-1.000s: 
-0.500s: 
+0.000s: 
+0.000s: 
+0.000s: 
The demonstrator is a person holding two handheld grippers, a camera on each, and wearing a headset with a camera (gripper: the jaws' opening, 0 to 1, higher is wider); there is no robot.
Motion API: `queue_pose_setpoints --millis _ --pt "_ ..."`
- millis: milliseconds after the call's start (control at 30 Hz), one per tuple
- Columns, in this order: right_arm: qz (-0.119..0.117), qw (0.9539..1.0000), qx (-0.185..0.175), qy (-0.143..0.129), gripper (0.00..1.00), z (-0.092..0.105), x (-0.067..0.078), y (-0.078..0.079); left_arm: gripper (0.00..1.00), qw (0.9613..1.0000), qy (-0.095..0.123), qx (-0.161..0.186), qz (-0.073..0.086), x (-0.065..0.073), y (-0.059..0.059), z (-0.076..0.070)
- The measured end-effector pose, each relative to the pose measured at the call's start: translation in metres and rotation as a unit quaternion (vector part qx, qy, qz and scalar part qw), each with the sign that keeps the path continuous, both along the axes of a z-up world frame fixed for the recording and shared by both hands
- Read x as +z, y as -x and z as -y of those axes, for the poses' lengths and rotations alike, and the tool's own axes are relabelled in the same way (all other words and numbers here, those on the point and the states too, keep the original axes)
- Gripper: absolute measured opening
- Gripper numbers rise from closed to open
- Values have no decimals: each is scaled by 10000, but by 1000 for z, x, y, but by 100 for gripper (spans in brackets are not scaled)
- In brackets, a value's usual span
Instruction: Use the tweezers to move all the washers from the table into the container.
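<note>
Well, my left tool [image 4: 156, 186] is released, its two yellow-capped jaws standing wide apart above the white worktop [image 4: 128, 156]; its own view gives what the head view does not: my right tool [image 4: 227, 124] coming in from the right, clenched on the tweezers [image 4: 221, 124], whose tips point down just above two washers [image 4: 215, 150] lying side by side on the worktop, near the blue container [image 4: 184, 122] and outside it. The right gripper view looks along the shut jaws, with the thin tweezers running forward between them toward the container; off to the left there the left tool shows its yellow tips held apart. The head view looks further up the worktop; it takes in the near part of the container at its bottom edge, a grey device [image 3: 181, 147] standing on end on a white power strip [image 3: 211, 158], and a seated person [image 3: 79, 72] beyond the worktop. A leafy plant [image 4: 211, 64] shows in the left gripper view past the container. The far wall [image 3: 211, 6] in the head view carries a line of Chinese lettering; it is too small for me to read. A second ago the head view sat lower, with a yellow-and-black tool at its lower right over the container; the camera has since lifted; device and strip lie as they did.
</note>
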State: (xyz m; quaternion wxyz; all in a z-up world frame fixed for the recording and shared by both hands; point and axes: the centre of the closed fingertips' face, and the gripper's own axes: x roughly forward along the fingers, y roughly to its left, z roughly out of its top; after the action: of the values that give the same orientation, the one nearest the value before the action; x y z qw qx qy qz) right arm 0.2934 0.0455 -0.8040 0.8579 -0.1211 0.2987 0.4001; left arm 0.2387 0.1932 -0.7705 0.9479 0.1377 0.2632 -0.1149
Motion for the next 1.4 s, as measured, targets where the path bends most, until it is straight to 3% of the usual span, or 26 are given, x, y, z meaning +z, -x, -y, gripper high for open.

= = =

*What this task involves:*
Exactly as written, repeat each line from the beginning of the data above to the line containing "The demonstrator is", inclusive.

*Result:*
-1.000s: 
-0.500s: 
+0.000s: 
+0.000s: 
+0.000s: 
The demonstrator is a person holding two handheld grippers, a camera on each, and wearing a headset with a camera (gripper: the jaws' opening, 0 to 1, higher is wider); there is no robot.

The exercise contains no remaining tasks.